## ASSIGNED TASK
Here the job is to transcribe the data verbatim while leaving each picture out.

═══ SUPPLIED MATERIAL

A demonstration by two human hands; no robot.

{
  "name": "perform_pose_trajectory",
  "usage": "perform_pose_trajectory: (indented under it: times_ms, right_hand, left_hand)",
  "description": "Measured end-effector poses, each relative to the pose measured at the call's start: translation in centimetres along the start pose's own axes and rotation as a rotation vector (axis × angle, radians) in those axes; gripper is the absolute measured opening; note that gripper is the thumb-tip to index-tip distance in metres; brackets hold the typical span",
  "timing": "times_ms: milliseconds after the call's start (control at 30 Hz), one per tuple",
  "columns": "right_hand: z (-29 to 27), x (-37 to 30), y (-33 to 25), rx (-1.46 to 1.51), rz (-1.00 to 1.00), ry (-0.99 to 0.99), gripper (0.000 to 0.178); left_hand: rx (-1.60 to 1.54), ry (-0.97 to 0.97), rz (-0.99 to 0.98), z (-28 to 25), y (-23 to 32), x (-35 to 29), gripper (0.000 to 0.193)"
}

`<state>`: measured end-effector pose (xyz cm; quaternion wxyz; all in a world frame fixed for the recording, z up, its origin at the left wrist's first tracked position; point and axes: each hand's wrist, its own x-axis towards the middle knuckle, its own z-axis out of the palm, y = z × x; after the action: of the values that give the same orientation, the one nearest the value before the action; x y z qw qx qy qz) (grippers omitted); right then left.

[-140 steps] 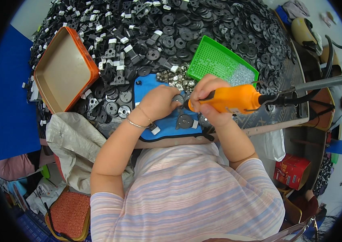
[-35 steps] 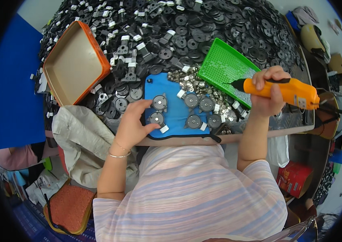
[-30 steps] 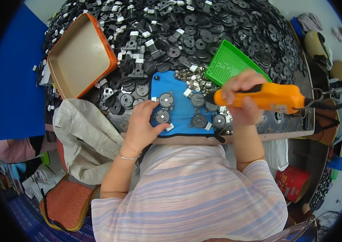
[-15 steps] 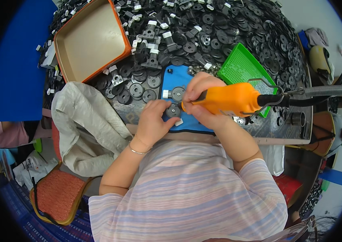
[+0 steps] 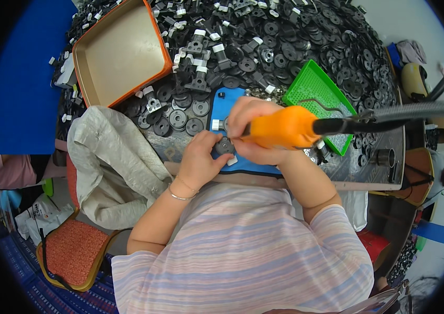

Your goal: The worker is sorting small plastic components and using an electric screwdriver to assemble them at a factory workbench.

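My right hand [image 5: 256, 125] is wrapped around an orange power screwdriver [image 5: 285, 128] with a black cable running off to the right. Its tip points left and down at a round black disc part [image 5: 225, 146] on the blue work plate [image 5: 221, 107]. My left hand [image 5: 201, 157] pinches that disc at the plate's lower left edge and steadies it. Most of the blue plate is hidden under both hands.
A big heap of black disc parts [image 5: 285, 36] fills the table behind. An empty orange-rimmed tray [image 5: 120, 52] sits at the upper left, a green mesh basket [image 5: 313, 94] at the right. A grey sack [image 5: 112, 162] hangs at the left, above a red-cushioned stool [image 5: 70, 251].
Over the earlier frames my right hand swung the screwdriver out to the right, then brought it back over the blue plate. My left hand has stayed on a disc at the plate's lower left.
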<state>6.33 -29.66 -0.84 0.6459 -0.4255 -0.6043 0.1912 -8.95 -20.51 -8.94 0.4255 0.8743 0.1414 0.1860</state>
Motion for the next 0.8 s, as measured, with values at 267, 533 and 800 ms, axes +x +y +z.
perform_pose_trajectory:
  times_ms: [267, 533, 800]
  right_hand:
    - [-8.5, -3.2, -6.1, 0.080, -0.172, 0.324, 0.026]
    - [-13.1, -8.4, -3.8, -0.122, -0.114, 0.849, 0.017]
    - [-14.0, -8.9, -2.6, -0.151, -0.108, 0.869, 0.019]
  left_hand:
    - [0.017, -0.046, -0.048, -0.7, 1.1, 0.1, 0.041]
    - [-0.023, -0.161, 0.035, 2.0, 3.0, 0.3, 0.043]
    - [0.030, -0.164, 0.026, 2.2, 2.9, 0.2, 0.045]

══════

## EXERCISE ANSWER
A demonstration by two human hands; no robot.

{
  "name": "perform_pose_trajectory",
  "usage": "perform_pose_trajectory: (indented under it: times_ms, right_hand, left_hand)",
  "description": "Measured end-effector poses, each relative to the pose measured at the call's start: translation in centimetres along the start pose's own axes and rotation as a rotation vector (axis × angle, radians) in those axes; gripper is the absolute measured opening; note that gripper is the thumb-tip to index-tip distance in metres; brackets hold the typical span",
  "timing": "times_ms: milliseconds after the call's start (control at 30 Hz), one per tuple",
  "columns": "right_hand: z (-29 to 27), x (-37 to 30), y (-33 to 25), rx (-1.46 to 1.51), rz (-1.00 to 1.00), ry (-0.99 to 0.99), gripper (0.000 to 0.178); left_hand: rx (-1.60 to 1.54), ry (-0.97 to 0.97), rz (-0.99 to 0.98), z (-28 to 25), y (-23 to 32), x (-35 to 29), gripper (0.000 to 0.193)"
}

`<state>`: measured end-effector pose (xyz cm; quaternion wxyz; all in a world frame fixed for the recording, z up, its origin at the left wrist's first tracked position; point and axes: each hand's wrist, its own x-axis towards the middle knuckle, its own z-axis out of the palm, y = z × x; after the action: of the values that give the same orientation, the one nearest the value before the action; x y z qw qx qy qz) (grippers omitted); right then left.

[-140 steps] 
[-35 steps] 
[-30 steps] 
[-15 steps] 
[+0 steps] 

Your goal: The worker is sorting small plastic components and using an electric screwdriver to assemble them at a factory workbench.

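My right hand [image 5: 256, 125] is wrapped around an orange power screwdriver [image 5: 285, 128] with a black cable running off to the right. Its tip points left and down at a round black disc part [image 5: 225, 146] on the blue work plate [image 5: 221, 107]. My left hand [image 5: 201, 157] pinches that disc at the plate's lower left edge and steadies it. Most of the blue plate is hidden under both hands.
A big heap of black disc parts [image 5: 285, 36] fills the table behind. An empty orange-rimmed tray [image 5: 120, 52] sits at the upper left, a green mesh basket [image 5: 313, 94] at the right. A grey sack [image 5: 112, 162] hangs at the left, above a red-cushioned stool [image 5: 70, 251].
Over the earlier frames my right hand swung the screwdriver out to the right, then brought it back over the blue plate. My left hand has stayed on a disc at the plate's lower left.
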<state>6.33 -29.66 -0.84 0.6459 -0.4255 -0.6043 0.1912 -8.95 -20.51 -8.94 0.4255 0.8743 0.1414 0.1860</state>
Motion for the next 0.8 s, as measured, with values at 267, 533 and 800 ms, axes +x +y +z.
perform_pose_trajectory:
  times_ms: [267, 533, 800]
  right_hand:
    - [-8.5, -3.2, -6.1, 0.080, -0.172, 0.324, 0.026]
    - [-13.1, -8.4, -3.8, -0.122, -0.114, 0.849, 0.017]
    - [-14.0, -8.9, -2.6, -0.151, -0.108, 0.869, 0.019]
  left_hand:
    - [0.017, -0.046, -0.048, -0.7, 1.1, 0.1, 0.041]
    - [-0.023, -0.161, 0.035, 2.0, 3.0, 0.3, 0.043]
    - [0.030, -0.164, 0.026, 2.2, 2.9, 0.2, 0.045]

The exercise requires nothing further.